Data excerpts
• • •

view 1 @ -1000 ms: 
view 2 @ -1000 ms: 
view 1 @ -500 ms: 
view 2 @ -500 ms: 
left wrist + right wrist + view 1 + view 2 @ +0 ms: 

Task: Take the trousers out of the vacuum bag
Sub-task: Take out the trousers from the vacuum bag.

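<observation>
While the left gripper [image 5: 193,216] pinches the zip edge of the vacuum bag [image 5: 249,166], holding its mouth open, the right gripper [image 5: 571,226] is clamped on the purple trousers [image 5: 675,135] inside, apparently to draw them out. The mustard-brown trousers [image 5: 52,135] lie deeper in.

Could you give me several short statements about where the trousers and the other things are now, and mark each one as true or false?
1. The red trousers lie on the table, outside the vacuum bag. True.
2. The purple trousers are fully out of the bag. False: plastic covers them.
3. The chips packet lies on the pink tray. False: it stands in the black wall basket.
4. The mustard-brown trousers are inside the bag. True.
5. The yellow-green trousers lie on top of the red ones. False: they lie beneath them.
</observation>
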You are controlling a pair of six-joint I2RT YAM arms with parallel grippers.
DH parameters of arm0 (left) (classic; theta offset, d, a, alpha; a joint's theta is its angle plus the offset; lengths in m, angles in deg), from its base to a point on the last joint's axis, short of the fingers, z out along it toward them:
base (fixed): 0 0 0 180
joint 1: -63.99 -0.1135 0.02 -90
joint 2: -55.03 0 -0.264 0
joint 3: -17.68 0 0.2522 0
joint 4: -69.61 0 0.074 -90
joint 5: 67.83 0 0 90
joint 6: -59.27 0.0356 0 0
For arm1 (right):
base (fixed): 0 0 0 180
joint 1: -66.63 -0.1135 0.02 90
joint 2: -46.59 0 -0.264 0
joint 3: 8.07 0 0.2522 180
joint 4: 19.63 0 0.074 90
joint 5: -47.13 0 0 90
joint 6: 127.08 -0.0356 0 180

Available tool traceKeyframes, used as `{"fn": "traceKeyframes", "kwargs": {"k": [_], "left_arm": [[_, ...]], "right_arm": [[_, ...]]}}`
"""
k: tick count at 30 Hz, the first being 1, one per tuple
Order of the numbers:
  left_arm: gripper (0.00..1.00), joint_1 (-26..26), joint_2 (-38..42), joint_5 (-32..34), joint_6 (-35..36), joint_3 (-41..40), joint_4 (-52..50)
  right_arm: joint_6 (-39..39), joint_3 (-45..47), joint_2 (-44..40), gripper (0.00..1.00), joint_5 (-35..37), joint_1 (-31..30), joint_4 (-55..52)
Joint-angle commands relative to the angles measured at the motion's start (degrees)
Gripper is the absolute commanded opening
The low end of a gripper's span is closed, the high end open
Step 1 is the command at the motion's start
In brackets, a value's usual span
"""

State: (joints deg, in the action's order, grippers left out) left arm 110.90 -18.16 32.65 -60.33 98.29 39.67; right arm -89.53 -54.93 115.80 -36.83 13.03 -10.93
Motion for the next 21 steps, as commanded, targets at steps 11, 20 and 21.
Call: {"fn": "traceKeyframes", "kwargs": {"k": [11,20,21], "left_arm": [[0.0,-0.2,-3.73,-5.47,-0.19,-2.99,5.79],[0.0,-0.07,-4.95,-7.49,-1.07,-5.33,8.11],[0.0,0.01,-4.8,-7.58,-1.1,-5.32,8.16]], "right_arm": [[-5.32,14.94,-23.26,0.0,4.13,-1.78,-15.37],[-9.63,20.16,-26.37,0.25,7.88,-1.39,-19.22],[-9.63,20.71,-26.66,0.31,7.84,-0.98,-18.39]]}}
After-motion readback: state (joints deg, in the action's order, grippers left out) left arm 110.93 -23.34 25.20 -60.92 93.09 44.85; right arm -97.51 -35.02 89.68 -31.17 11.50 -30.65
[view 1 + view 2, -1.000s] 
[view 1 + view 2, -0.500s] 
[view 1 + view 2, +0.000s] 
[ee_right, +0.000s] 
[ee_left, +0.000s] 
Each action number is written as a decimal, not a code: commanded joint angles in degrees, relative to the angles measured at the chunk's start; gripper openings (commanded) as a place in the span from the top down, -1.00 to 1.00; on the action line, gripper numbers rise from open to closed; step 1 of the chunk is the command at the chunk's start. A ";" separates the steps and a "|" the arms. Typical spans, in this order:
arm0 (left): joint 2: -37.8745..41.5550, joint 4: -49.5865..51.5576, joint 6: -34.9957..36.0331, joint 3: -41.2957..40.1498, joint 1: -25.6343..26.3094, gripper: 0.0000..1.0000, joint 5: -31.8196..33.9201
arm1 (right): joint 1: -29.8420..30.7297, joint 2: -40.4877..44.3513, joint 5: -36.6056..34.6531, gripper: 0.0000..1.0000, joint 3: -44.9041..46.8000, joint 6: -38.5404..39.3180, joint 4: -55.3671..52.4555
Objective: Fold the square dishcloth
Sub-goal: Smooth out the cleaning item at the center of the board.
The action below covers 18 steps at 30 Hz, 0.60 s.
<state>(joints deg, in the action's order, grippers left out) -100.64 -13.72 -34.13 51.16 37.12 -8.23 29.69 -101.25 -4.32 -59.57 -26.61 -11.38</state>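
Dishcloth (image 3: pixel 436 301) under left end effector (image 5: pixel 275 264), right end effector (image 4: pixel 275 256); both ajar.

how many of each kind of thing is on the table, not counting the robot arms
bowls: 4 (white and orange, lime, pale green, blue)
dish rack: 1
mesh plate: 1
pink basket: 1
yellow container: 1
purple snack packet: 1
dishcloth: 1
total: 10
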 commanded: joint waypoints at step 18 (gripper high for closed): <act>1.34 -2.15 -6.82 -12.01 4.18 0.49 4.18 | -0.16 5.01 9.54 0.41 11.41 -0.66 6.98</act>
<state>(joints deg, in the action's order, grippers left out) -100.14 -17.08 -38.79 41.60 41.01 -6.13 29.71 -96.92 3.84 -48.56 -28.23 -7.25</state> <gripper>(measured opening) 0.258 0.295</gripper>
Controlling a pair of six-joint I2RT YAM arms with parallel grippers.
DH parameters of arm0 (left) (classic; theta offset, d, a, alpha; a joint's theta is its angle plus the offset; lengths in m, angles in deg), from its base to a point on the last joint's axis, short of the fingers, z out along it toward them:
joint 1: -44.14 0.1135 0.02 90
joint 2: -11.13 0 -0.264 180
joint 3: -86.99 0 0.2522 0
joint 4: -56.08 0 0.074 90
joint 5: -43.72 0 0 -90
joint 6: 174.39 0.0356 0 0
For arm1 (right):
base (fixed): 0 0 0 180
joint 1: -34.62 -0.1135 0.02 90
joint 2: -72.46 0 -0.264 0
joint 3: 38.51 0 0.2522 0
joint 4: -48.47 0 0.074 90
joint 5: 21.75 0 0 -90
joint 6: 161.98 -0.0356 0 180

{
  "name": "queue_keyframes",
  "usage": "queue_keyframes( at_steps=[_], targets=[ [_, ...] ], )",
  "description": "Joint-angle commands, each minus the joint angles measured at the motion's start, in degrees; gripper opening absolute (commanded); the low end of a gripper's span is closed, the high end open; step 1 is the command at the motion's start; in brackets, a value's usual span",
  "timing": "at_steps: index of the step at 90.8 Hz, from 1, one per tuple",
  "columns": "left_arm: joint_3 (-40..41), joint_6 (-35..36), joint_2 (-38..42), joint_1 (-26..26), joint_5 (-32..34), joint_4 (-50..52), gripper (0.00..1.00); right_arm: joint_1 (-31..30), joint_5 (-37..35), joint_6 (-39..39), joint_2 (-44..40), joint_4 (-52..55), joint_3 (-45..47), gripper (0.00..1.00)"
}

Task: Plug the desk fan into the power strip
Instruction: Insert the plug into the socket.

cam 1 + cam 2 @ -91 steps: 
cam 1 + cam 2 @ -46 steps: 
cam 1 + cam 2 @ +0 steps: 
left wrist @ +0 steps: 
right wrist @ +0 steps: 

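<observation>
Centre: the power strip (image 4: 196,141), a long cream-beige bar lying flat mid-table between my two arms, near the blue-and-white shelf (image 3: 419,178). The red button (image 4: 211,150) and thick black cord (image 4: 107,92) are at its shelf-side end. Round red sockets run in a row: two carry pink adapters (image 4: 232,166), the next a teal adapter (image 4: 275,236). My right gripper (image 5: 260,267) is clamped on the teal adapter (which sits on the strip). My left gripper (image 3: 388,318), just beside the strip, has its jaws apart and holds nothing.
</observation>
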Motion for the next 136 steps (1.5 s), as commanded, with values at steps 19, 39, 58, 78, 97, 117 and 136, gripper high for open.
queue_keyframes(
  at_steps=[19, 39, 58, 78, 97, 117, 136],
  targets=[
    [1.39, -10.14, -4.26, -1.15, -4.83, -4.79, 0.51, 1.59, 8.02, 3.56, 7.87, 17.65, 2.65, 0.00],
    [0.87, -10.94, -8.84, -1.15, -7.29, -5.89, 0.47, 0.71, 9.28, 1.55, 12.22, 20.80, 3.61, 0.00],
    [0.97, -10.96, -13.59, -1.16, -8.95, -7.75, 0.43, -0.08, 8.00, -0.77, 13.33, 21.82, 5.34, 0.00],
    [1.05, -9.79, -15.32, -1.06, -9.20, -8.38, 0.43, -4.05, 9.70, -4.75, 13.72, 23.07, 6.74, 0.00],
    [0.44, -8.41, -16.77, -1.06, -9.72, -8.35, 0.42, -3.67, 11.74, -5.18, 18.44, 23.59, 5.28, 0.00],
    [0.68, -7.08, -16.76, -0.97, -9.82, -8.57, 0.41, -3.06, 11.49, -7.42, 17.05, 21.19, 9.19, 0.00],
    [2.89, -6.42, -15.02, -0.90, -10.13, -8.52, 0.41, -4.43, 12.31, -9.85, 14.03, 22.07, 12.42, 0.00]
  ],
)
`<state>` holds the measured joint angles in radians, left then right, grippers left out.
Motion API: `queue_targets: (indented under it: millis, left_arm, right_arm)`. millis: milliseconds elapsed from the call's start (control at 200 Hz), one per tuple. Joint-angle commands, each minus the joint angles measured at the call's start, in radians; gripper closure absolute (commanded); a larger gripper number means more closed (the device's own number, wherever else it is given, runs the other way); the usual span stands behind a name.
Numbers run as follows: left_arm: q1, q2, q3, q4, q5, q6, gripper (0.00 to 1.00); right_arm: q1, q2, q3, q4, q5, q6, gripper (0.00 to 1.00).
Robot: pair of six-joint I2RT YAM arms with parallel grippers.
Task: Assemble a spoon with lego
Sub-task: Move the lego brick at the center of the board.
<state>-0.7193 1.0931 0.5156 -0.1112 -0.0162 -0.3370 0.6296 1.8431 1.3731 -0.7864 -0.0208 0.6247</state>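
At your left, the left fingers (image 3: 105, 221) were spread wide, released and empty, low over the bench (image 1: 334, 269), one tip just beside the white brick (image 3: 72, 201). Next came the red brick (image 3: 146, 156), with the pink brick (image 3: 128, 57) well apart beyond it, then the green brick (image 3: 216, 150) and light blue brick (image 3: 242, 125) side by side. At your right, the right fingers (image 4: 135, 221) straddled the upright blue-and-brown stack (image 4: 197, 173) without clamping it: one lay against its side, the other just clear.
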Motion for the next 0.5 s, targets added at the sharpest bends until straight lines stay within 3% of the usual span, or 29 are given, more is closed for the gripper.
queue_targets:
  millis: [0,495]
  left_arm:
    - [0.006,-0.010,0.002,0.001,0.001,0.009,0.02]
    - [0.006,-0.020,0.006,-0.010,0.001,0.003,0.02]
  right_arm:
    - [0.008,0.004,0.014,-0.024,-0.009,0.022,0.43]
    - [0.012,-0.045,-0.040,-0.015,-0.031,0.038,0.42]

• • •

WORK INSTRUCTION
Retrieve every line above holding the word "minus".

TASK RESULT
  "description": "Joint-angle commands, each minus the joint angles measured at the motion's start, in degrees; gripper opening absolute (commanded); the low end of a gripper's span is closed, the high end open; step 1 is the command at the motion's start; in brackets, a value's usual span",
Motion API: `queue_targets: (indented under it: millis, left_arm, right_arm)`. millis: milliseconds elapsed from the call's start (control at 200 Hz), one per tuple. Joint-angle commands, each minus the joint angles measured at the call's start, in radians; gripper closure absolute (commanded); a larger gripper number means more closed (the device's own number, wherever else it is given, runs the other way); the usual span stands behind a name.

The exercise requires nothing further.